Ergenlik devrinden itibaren başlayan sanal kumar alışkanlığının ilerleyen yaşlarda gelişebilecek psikiyatrik sıkıntılar için risk oluşturan bir taban hazırladığını belirten Uzm. Dr. Akal, "Özellikle genç erişkinlerde yalnızlık hissi, düşük benlik hürmeti ve zayıf ruhsal dayanıklılık üzere faktörler, sanal kumar bağımlılığına yatkınlığı artırıyor. Savunmasız kişilik yapısına sahip bireylerde bu cins davranışsal bağımlılıkların gelişme riski çok daha yüksek" dedi.

Ruh sıhhati üzerindeki yansımaları
Sanal kumar bağımlılığının ekseriyetle anksiyete, depresyon, toplumsal izolasyon ve dürtüsellik üzere ruhsal belirtilerle birlikte görüldüğünü söyleyen Uzm. Dr. Akal, "Bu durum, bilişsel fonksiyonlarda bozulma, duygudurum dalgalanmaları ve intihar riskinde artışla ilişkilendirilmiştir. Bağımlı bireylerde kendini hatalı ve bedelsiz hissetme yaygın olup, bu olumsuz hislerin tekrar kumara yönelimi tetikleyebildiği bilinmektedir" diye konuştu.

Tanı ve tedavi yöntemleri
Sanal kumar bağımlılığının aktif tedavisi için öncelikle yanlışsız teşhisin konulmasının gerektiğini vurgulayan Uzm. Dr. Akal, "Klinik değerlendirme sürecinde bireyin davranışları, fikir kalıpları ve bağımlılığın günlük hayat üzerindeki tesirleri ayrıntılı biçimde incelenir. Tedavi sürecinde ise çeşitli psikoterapi usulleri, takviye kümeleri ve gerektiğinde ilaç tedavisi kullanılır" dedi.
Bilişsel Davranışçı Terapinin (BDT), ziyanlı niyet kalıplarını tanıtarak, yine yapılandırma, tetikleyici faktörlerle başa çıkma stratejileri geliştirdiğini belirten Uzm. Dr. Akal, "Aile terapisi ve küme dayanağı, toplumsal takviye aracılığıyla yalnızlık ve suçluluk hissini azaltır. İlaç tedavisi, antidepresanlar, ruh halini düzeltebilir; opioid antagonistleri ise dürtü denetimine katkı sağlayabilir. İnternet temelli terapi uygulamaları, online BDT dayanaklı metotlar, erişimi kolaylaştırarak terapinin sürdürülebilirliğini destekler" tabirlerine yer verdi.
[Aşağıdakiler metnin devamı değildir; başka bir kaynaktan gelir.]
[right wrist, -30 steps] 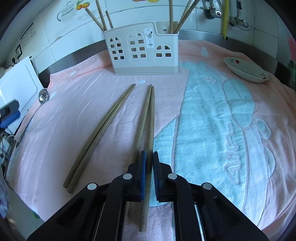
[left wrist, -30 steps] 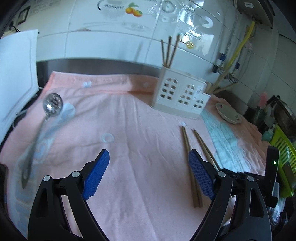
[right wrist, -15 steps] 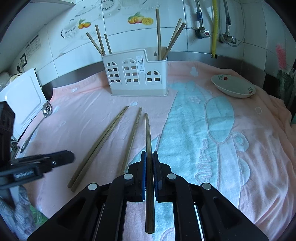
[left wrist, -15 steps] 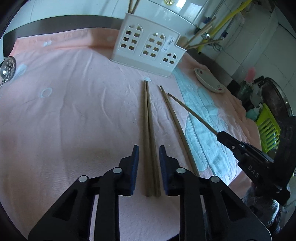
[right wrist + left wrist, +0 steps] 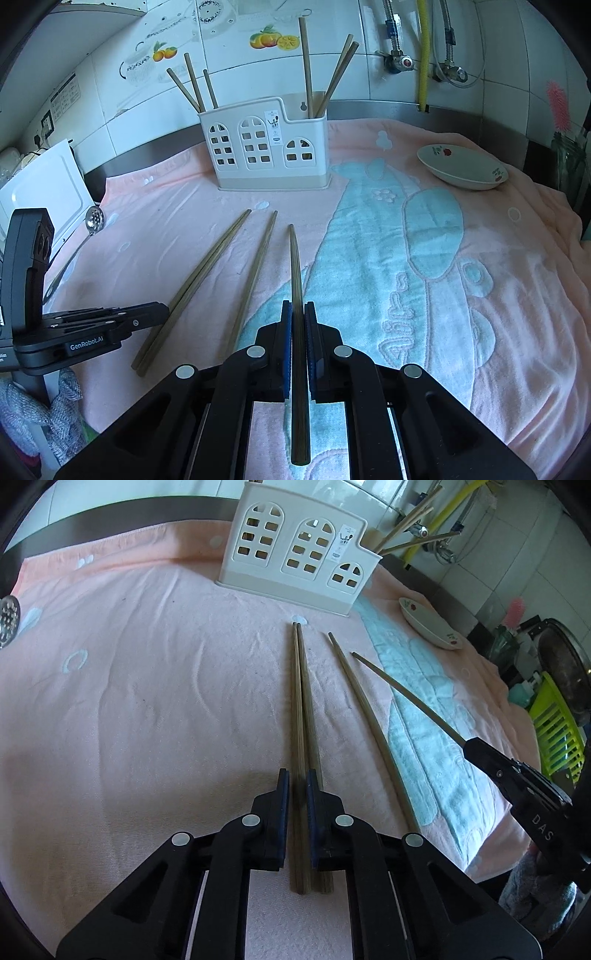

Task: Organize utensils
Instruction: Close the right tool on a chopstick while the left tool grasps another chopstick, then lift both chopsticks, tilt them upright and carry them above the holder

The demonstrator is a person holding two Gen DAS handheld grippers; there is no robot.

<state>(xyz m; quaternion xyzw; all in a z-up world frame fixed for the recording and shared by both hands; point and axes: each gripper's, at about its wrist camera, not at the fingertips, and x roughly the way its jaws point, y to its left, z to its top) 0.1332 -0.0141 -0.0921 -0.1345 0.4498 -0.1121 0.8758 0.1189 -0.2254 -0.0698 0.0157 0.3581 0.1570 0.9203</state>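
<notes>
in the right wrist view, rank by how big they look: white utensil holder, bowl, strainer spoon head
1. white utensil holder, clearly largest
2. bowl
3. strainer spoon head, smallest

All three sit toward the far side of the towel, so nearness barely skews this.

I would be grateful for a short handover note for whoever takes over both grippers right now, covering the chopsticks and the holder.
Left gripper: shut on the pair of brown wooden chopsticks lying side by side on the pink towel; not lifted yet.
Right gripper: shut on a single brown wooden chopstick, raised off the towel, tip toward the holder.
One loose chopstick lies between them.
White plastic utensil holder with arched windows: chopsticks already stand in its left and right compartments.
Left to do: place the held ones, then the loose one and the perforated metal ladle at the towel's left edge.
</notes>
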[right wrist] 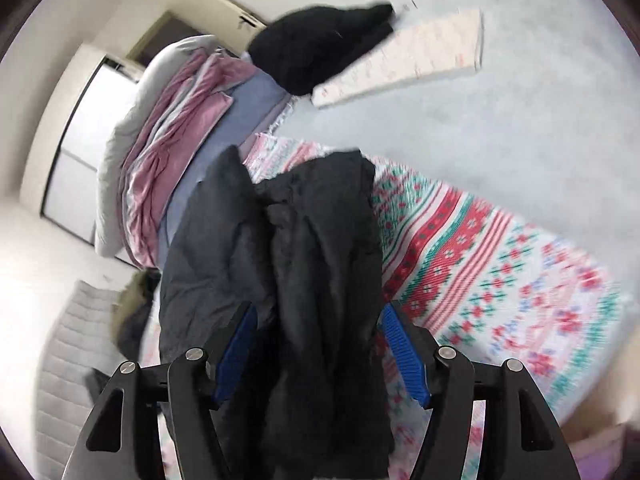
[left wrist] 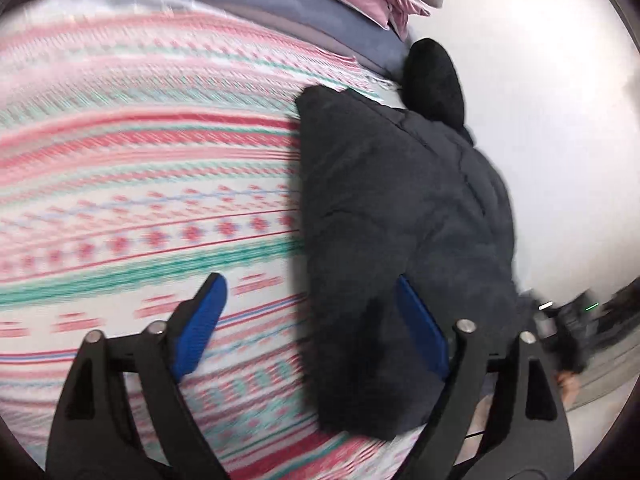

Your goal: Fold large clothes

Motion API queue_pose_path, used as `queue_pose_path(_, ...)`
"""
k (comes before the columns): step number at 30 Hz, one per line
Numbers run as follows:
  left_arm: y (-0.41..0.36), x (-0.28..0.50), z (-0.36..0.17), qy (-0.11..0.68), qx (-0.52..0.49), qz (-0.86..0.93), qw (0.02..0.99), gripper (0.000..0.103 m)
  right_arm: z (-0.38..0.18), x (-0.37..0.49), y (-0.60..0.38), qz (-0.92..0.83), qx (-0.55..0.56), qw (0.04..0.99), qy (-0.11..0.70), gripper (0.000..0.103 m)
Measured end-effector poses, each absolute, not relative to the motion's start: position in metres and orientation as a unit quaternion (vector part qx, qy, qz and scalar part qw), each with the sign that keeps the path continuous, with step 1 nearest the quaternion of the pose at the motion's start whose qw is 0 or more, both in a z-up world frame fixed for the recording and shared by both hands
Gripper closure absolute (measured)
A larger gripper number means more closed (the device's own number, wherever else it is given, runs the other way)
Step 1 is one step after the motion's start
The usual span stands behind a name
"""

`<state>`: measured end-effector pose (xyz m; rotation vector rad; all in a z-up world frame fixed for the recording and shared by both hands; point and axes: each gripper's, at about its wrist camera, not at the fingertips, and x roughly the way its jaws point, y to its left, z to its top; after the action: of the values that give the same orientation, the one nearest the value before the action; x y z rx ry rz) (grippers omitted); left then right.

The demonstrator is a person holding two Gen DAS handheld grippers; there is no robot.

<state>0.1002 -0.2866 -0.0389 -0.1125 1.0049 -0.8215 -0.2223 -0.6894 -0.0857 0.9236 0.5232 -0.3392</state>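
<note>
A dark padded jacket [left wrist: 400, 200] lies folded lengthwise on a bed covered by a pink, red and green patterned spread [left wrist: 140, 180]. My left gripper [left wrist: 316, 320] stands wide open over the jacket's near end. Its right pad is at the jacket's edge and its left pad [left wrist: 208, 320] hovers over the spread. In the right wrist view the jacket [right wrist: 320, 240] runs away from me in a long strip. My right gripper [right wrist: 320, 352] is open astride that strip, with fabric between the blue pads [right wrist: 404, 356] but not squeezed.
A black garment [right wrist: 320, 44] lies beyond the jacket, next to a folded patterned cloth [right wrist: 420, 52]. Piled pink and grey bedding [right wrist: 172, 140] sits at the bed's far left. White cupboard doors [right wrist: 80, 140] and a grey mat [right wrist: 72, 360] are to the left.
</note>
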Motion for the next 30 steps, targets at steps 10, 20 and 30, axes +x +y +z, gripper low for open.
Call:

"Tedavi gecikirse tesiri büyüyor"
Bir davranışsal bağımlılık olarak sanal kumarın bireyin toplumsal bağlarını zayıflattığını, finansal sıkıntıları tetiklediğini ve ruh sıhhatini olumsuz etkilediğini söyleyen Uzm. Dr. Akal, "Erken teşhis edilmeyen olgular vakitle hem kişinin psikiyatrik takviyeye muhtaçlığına yol açar hem de toplumda çevresel ve ekonomik yük oluşturur" dedi.

Bizi sosyal medyadan takip edin

Yorum Yaz

Gönderdiğiniz yorum moderasyon ekibi tarafından incelendikten sonra yayınlanacaktır.